Im Internet findet man eine unüberschaubare Menge von sogenannten "Potenzmitteln", eine Suche mit Google nach "Potenzmittel" liefert mehr als 700.000 Treffer. Auf den entsprechenden Internetseiten werden imponierende Erfolge versprochen. Auch der Hinweis, dass es sich um ein "natürliches" Mittel handelt, das den künstlich hergestellten Medikamenten überlegen ist, fehlt selten. Die Mittel sind rezeptfrei, man spart sich also den peinlichen Gang zum Arzt und zur Apotheke. Und obendrein gibt es oft noch eine "Geld-Zurück-Garantie", wenn man mit dem Ergebnis nicht zufrieden ist.

Kann man solcher Werbung vertrauen? Die Selbsthilfegruppen Erektionsstörungen in Mannheim und Stuttgart beschäftigen sich mit dem Thema "*Potenzmittel in Werbung und Wirklichkeit*" in einer Veranstaltung.

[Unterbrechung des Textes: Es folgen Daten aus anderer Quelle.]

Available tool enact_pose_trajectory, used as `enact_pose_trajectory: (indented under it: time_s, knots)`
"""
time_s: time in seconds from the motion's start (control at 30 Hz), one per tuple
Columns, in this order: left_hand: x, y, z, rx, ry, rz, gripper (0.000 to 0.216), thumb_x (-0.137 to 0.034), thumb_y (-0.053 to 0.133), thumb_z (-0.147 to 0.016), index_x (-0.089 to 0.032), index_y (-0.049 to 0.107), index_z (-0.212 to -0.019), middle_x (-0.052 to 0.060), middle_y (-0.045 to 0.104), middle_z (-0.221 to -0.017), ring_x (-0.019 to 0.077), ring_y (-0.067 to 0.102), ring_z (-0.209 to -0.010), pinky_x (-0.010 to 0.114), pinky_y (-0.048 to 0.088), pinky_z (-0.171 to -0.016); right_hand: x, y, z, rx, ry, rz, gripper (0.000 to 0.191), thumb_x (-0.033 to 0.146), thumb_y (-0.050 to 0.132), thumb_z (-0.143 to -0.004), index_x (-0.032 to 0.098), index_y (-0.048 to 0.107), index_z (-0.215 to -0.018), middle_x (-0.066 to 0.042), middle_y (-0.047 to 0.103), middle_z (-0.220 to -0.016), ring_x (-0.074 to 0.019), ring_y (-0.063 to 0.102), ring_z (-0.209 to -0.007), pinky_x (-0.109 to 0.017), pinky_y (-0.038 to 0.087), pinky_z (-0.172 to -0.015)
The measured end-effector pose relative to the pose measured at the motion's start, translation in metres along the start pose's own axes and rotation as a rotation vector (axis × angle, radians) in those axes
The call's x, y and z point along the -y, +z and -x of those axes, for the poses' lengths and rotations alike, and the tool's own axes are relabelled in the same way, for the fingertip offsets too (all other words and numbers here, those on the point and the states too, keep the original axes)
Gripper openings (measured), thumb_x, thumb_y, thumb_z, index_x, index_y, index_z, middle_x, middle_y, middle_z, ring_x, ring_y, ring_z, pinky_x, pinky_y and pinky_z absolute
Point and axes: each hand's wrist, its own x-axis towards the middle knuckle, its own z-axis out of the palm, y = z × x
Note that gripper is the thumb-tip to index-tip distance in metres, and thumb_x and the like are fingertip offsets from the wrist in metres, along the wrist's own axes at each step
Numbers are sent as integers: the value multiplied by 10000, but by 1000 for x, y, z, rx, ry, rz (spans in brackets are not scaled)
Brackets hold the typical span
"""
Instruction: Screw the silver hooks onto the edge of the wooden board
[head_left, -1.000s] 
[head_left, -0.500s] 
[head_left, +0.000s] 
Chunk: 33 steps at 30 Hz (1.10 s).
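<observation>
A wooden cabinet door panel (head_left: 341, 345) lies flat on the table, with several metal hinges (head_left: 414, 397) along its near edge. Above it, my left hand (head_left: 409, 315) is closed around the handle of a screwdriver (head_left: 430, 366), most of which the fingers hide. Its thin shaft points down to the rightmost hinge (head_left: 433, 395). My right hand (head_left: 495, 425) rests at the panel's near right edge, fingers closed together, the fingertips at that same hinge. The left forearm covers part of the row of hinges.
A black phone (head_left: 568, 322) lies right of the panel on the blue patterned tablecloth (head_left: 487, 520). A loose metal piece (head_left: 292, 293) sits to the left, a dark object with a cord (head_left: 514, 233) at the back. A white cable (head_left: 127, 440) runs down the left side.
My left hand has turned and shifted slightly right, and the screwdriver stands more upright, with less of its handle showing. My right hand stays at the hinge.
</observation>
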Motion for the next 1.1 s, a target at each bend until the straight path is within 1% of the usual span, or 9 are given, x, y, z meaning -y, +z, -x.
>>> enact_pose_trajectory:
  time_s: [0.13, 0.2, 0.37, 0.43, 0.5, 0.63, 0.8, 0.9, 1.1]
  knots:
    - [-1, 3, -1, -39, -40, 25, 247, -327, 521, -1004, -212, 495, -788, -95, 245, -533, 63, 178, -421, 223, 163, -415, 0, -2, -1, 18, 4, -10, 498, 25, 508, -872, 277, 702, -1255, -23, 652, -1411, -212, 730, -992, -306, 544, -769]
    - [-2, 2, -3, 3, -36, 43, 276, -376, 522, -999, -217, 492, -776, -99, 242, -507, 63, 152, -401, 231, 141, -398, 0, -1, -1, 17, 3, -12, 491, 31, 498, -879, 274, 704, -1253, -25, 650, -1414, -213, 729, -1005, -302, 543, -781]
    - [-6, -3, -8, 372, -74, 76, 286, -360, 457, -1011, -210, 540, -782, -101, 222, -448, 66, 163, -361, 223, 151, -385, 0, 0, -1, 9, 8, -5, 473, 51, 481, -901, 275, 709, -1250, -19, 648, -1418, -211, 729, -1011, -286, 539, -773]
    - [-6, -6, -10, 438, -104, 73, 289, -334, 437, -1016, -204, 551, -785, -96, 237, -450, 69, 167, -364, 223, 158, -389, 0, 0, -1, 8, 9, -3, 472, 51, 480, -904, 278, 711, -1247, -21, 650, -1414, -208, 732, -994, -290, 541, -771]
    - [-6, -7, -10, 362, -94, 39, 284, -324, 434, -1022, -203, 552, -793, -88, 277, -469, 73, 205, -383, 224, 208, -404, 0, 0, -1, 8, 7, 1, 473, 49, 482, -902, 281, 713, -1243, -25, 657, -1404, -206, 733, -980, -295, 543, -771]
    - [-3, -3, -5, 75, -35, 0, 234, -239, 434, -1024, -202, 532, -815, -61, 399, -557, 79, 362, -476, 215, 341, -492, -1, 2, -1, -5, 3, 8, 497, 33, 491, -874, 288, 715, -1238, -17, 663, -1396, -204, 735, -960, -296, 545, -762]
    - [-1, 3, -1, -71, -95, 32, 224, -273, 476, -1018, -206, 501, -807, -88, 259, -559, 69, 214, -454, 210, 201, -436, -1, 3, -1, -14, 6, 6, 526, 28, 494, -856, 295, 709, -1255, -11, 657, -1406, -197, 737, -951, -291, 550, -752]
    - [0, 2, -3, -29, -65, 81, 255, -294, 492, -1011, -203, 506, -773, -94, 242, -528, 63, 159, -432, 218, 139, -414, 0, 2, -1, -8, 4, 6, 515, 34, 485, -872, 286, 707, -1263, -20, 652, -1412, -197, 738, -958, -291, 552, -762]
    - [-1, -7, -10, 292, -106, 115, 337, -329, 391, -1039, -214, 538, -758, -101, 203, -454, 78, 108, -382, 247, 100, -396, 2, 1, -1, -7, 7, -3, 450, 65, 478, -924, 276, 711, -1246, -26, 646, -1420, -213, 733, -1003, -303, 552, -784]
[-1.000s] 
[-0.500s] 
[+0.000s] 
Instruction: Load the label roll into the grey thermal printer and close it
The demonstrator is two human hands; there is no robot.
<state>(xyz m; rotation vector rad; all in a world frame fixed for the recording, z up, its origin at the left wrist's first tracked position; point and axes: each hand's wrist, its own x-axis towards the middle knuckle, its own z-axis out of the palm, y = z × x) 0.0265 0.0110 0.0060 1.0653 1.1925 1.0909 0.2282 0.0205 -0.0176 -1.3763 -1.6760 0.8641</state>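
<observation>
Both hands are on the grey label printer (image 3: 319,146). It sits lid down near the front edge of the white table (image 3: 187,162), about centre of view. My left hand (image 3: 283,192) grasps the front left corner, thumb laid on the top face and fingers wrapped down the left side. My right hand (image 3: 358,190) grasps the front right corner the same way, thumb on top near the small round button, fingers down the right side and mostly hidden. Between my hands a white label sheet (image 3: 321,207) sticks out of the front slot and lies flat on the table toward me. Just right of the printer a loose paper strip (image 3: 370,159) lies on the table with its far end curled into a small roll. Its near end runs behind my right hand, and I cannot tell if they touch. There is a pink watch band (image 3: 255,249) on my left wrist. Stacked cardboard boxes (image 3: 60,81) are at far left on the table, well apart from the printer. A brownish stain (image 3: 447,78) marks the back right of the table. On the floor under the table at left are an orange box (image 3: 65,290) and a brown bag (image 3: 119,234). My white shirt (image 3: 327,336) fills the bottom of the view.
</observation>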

Ich werde einen Vortrag halten, bei dem es um folgende Fragen geht:

Welche Naturheilmittel gegen Erektionsstörungen gibt es?Ist die Wirkung dieser Mittel belegt?Welche Risiken bestehen beim Kauf von Potenzmitteln über das Internet?Wie kann man unseriöse Angebote erkennen?Können Potenzmittel eine Alternative zu den bekannten Medikamenten sein?
Anschließend wird genügend Zeit für einen Austausch sein..

Veranstaltungen:

*Mittwoch, 3. September 2008, 19:00 Uhr*
im Gesundheitstreffpunkt Mannheim, 
Alphornstraße 2a, 68169 *Mannheim*
Voranmeldung (erwünscht, aber nicht notwendig) und Info: 08142 597099.

*Donnerstag, 18. September 2008, 18:30 Uhr*
in der Selbsthilfekontaktstelle Stuttgart (KISS), 
Marienstraße 9, 70178 *Stuttgart*
  Voranmeldung (erwünscht, aber nicht notwendig) und Info: 07181 72877.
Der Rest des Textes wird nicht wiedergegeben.